Labor Advocate Online

Mazzocchi Remembered at Two D.C. Gatherings
by Bill Onasch

Tony Mazzocchi

I've been accused of wanting to lead a crusade. Yes, I confess, the labor movement is a crusade or should be a crusade. It's a commitment for tomorrow. It's a commitment for the heritage of our children to make it better for them than it was for us. If we fail in that responsibility, we failed the future.—Tony Mazzocchi

Tony Mazzocchi's “crusade” was not limited to his fifty-two years of leadership in the labor movement. He lied about his age to join the Army as a teenager and went on to fight in the Battle of the Bulge. He became somewhat of an expert, and certainly the most tireless worker advocate, in the field of workplace health and safety, leading the fight that ultimately established OSHA. He played an active role in the Civil Rights Movement and took the initiative in launching Labor for Peace during the Vietnam war. He was the first to make a serious effort at building an alliance between organized labor and the environmental movement. During his final decade he devoted almost all his energy to nourishing the fledgling Labor Party.

In addition to this remarkable crusade he also found time and energy to raise six kids, do the usual renovation and repair of his house, listen to opera—and cook enormous meals for friend and family.

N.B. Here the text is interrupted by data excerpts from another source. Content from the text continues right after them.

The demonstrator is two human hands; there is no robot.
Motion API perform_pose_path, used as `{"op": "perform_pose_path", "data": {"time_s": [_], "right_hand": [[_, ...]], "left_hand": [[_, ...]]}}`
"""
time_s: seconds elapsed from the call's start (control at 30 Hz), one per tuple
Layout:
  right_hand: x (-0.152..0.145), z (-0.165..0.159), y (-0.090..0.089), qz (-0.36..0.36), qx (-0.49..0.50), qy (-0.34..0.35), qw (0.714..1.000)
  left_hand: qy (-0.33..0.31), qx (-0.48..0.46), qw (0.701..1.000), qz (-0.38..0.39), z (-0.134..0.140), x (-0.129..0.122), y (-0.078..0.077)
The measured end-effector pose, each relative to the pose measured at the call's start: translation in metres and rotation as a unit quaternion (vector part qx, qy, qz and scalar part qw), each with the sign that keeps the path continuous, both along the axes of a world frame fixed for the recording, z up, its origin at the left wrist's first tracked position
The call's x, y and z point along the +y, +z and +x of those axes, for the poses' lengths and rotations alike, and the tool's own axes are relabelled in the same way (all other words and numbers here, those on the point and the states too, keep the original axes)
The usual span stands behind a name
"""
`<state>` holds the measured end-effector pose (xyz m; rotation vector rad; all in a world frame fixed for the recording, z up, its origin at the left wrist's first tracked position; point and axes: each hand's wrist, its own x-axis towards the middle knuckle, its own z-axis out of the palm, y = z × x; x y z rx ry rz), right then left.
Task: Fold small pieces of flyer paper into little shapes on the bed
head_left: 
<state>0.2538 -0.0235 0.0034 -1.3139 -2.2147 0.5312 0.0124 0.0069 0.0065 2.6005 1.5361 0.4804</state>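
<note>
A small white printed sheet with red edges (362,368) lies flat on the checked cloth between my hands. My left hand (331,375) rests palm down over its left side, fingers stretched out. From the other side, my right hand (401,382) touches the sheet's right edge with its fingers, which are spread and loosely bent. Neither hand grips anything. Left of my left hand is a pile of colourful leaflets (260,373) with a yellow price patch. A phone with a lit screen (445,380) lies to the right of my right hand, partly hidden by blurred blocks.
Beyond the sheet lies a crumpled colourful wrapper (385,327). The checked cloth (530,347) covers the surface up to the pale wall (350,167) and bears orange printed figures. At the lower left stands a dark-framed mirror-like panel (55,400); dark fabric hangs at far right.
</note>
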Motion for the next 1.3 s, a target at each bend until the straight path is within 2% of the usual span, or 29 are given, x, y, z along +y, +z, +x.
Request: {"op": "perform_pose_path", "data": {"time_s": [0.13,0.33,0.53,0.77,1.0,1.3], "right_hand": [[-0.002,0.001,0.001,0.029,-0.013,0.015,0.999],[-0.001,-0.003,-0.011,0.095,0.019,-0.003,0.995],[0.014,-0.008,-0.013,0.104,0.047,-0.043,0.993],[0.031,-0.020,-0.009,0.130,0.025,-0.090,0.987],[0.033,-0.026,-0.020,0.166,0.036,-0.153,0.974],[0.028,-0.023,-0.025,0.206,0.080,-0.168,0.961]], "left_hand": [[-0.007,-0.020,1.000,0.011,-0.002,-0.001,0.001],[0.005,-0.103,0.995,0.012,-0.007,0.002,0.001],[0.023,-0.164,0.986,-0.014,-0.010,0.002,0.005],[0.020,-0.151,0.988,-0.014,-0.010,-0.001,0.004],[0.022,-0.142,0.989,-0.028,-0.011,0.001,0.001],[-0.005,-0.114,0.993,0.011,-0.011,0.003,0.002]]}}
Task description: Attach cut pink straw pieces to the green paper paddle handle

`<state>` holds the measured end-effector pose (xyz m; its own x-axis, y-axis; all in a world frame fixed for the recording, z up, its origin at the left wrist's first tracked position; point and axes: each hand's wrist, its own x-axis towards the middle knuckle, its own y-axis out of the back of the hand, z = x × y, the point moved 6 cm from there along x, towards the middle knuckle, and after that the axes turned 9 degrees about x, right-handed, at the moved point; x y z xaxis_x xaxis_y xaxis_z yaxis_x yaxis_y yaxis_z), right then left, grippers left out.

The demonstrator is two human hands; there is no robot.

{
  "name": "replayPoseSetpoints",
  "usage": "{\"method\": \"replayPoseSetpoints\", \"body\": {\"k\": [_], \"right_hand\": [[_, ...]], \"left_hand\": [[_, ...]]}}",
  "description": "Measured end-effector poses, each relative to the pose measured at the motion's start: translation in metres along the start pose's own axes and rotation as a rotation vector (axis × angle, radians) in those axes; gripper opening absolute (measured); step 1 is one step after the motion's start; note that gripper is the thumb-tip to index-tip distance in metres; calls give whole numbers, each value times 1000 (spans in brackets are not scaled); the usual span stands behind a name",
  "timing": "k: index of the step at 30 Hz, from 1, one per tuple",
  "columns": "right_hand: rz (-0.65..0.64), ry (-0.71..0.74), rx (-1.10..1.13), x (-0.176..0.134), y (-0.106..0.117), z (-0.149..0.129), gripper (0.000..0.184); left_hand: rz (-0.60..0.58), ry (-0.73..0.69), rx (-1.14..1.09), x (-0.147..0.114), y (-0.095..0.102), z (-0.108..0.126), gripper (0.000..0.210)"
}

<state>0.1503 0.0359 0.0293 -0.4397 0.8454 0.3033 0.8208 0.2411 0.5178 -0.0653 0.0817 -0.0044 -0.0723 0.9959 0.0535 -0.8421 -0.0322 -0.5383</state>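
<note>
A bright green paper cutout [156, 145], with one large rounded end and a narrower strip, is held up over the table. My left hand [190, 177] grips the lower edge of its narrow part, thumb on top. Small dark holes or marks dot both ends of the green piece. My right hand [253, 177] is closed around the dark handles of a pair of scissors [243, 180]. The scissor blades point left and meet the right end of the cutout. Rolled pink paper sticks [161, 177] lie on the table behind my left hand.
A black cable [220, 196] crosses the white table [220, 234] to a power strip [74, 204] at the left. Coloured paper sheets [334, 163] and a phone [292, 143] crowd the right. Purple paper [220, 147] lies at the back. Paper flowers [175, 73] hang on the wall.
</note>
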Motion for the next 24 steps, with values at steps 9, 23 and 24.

He  made many friends, and I suppose quite a few enemies, over the span of this action packed life. A lot of those turned out for two memorial meetings in Washington, DC December 8 and 9.

Before his death in October Mazzocchi left instructions that no memorial meeting be planned for at least a month after his demise to allow us some time to adjust to our grief. He further insisted that such an event be free from prayers or mournful hymns but rather be a celebration of his life. 

The first, sponsored by the Debs-Jones-Douglass Institute, was attended by more than three hundred. The program, chaired by the new Labor Party national organizer Mark Dudzic, included his companion Katherine Isaac, his children and grandchildren, and close family friends. Also speaking were Ralph Nader, Rich Trumka, Dr Sidney Wolfe, Adolph Reed Jr, Les Leopold. Musical interludes were provided by Elsie Bryant and Tony's son, Anthony [trombone], accompanied by his fiancé, Deborah Buck [violin]. An excellent video tribute displayed dozens of photos of Tony in various situations from childhood to his final public appearance at the Labor Party convention in July. At the end of the program the audience sang a rousing rendition of Solidarity Forever! Adjourned, the gathering lingered for food and Tony's favorite beverage—wine—and all were led in a toast to Tony by Rose Ann DeMoro of the California Nurses Association.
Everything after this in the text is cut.